*Your instructions*: From the entries below, return exactly the lines beginning at the one that contains "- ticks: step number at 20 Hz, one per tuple" and ending at the one that contains "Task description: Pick", both of them included, and only those lines.

*Data extracts*:
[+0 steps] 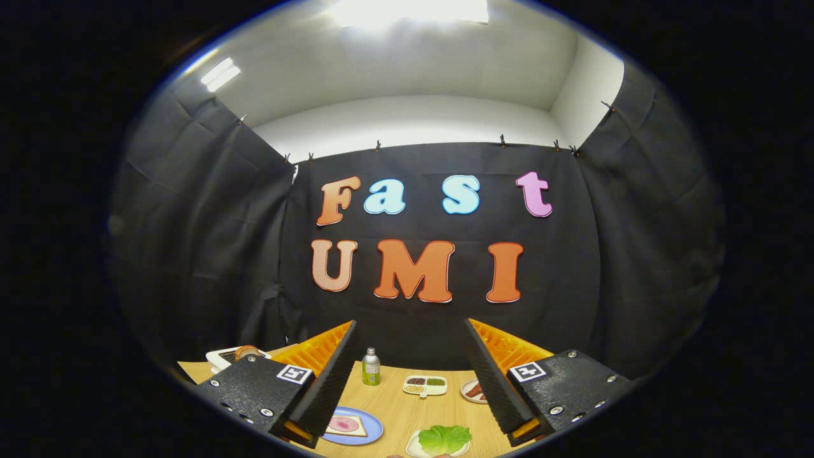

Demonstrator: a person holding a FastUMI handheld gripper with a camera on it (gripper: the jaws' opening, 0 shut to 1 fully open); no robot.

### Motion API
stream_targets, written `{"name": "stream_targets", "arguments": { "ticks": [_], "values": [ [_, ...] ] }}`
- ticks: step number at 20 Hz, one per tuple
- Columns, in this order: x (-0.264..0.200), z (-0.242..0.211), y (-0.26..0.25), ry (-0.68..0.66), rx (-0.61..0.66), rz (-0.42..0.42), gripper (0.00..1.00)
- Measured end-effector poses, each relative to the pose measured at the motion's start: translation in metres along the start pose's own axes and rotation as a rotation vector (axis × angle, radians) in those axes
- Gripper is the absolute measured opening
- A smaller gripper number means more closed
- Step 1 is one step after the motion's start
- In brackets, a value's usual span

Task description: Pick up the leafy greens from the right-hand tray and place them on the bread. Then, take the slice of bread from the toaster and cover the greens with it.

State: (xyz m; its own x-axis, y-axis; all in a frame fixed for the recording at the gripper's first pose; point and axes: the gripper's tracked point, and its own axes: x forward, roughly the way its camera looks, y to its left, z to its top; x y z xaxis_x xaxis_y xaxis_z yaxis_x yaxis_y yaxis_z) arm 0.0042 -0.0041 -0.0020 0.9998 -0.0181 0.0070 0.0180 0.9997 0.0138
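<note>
- Your fingers (410,381) stand wide apart with nothing between them, held high above the counter (407,413) and pointing at the back wall rather than down; the greens (444,438) lie below and between them on a small white tray (414,446), just inside the right finger
- Risk one: from this height and level pitch you could come down short or past the leaf; it sits low in your view and partly cut off, so its near edge is hard to judge
- Risk two: the leaf looks thin and floppy; a shallow pinch may catch only a frill and tear it or let it slip, while a deep one may drag or tip the light tray
- Risk three: the bread (346,425) on the blue plate (372,427) lies close beside the left finger, which covers part of it; carrying the leaf across, that finger could knock the plate or shove the slice; something pink already lies on the slice, so the leaf may slide off it
- Risk four: a green bottle (371,367), a divided dish (425,385) and a small plate of something reddish (473,391) stand beyond the fingers; a wide swing could reach them
- Hard to make out: a white object (224,357) with something brown on top, behind the left finger, may be the toaster; you cannot tell from here whether a slice stands in it
- Cut off: the near edge of the counter and the tray's front; the dish's contents are too small to name
</note>
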Motion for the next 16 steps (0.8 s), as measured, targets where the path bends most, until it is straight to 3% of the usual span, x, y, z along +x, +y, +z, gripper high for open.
{"name": "stream_targets", "arguments": {
  "ticks": [16],
  "values": [
    [0.023,-0.045,-0.009,0.095,0.009,0.018,0.97]
  ]
}}
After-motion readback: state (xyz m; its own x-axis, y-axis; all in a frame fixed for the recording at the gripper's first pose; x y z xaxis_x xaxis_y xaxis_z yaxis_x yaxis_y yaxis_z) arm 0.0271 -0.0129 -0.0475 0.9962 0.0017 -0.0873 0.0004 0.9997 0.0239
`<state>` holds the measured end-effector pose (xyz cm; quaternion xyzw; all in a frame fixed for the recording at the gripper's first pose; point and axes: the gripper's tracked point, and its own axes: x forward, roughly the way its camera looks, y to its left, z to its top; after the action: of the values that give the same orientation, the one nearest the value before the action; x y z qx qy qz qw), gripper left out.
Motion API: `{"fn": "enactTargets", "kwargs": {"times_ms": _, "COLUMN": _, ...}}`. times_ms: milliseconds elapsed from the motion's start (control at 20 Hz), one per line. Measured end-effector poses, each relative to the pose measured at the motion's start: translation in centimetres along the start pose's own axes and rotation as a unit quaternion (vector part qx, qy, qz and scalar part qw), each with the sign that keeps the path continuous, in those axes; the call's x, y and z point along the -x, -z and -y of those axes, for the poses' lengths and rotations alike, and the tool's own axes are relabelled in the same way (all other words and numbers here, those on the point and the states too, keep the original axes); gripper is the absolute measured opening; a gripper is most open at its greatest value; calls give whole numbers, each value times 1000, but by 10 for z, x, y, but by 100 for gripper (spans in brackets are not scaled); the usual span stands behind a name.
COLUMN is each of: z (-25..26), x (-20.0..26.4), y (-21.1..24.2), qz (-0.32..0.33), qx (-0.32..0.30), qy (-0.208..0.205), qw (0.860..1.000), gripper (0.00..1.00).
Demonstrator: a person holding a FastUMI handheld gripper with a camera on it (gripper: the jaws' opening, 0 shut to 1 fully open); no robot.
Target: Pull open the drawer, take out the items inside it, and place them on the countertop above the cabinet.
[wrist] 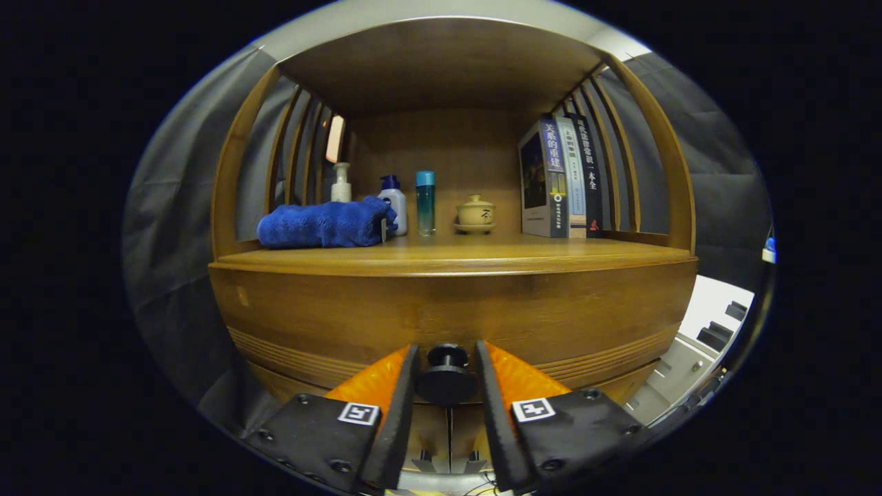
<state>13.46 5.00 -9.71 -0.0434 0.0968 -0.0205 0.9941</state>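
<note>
A wooden cabinet faces me with its drawer front [331, 313] flush and closed. A dark round knob [446, 377] sticks out of the drawer's middle. My gripper [446, 348] has one finger on each side of that knob, and both fingers press against its wide disc. The countertop [496, 256] runs just above the drawer. What is inside the drawer is hidden.
On the countertop, under a wooden canopy with slatted sides, lie a folded blue towel [324, 224], a white pump bottle [340, 182], a white bottle with a blue cap [395, 204], a teal bottle [425, 202], a lidded tea cup [475, 212] and upright books [561, 179]. A white unit [710, 324] stands to the right.
</note>
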Motion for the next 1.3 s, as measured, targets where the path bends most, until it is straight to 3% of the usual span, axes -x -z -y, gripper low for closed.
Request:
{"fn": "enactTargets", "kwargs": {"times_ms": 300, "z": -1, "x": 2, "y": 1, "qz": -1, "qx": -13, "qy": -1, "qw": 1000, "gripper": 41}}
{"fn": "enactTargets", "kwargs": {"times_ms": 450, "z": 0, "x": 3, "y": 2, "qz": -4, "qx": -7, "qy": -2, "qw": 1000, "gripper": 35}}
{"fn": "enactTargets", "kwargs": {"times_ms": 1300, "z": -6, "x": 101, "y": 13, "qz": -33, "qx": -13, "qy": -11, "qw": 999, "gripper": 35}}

*Result*:
- ticks: step number at 20 Hz, one per tuple
- Columns, in this order: x (-0.264..0.200), z (-0.242..0.211), y (-0.26..0.25), ry (-0.68..0.66), rx (-0.61..0.66), rz (-0.42..0.42), gripper (0.00..1.00)
- Measured end-effector poses, each relative to the pose measured at the motion's start: translation in metres along the start pose's own axes and rotation as a rotation vector (axis × angle, radians) in those axes
- Gripper is the absolute measured opening
- A smaller gripper number means more closed
- Step 1 is one step after the motion's start
- In brackets, a value's usual span

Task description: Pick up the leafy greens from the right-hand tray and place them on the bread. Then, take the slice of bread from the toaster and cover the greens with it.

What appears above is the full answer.